# ABOUT THIS EXERCISE:
Determine how many lines of the material hold the word "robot", and answer with the number only.

━━━━━ SOURCE INFORMATION

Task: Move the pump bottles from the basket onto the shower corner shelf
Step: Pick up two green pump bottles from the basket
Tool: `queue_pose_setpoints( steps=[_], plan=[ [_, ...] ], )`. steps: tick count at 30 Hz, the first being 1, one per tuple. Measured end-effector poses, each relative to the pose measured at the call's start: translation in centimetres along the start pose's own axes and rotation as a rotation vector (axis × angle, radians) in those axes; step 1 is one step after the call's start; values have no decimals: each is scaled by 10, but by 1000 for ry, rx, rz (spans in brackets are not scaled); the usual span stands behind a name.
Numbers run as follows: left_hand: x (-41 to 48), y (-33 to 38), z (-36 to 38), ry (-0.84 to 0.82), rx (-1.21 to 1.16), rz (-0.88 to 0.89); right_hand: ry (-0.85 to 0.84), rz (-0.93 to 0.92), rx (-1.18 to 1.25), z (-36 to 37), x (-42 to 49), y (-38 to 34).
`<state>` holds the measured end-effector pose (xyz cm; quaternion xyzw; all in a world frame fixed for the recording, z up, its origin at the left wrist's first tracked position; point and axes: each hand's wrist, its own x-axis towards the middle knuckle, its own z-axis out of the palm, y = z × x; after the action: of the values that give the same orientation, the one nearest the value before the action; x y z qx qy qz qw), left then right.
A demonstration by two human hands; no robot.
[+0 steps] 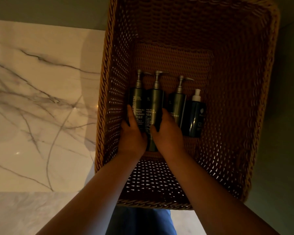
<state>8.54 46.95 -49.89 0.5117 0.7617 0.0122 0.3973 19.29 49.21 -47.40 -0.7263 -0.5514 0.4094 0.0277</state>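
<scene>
Four bottles lay side by side on the floor of the brown woven basket [107, 85], pump heads pointing away from the person. The left hand [132, 135] gripped the leftmost one, the body cleanser bottle [139, 106], near its base, its fingers [129, 114] curled round the bottle's left side. The right hand [169, 133] held the shampoo bottle [154, 106] lying just beside it, thumb pressed on the front and fingers [166, 114] wrapped round its right side. Both bottles appeared to rest on the weave and touched each other along their length. To the right lay a third pump bottle [176, 104], dark with a silver pump like the first two, and against it a small blue bottle [194, 117] with a white pump; neither was touched by a hand. Left of the basket spread a pale marble surface [41, 99] with grey veins, and blue cloth [139, 221] showed below the basket's near edge, between the forearms.
</scene>
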Motion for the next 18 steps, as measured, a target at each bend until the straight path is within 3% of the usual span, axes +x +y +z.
queue_pose_setpoints(
  steps=[3, 6, 18],
  plan=[
    [-1, 0, 1, -14, -11, -40, -86, 87, 106, 6, 7, -4],
    [-1, 0, 1, -18, -4, -49, -69, 173, 166, 11, 13, -8],
    [-2, 3, -15, -137, -155, -29, -85, 227, 270, 5, 17, -2]
  ],
)
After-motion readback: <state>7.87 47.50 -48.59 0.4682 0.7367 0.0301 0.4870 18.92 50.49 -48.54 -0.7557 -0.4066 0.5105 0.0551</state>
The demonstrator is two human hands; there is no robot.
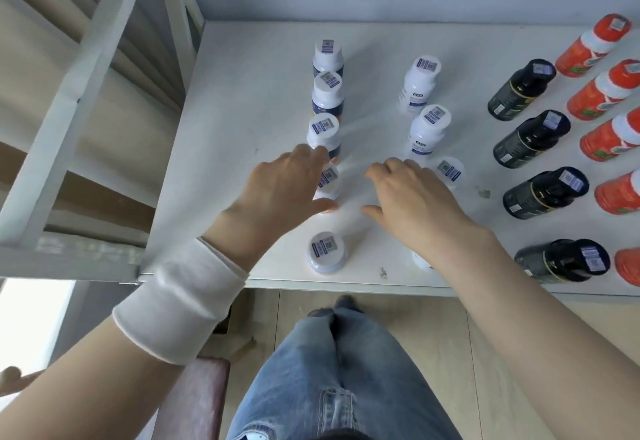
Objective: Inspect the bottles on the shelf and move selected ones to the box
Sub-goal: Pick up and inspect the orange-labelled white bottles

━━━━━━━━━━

# WRITTEN SOLUTION:
2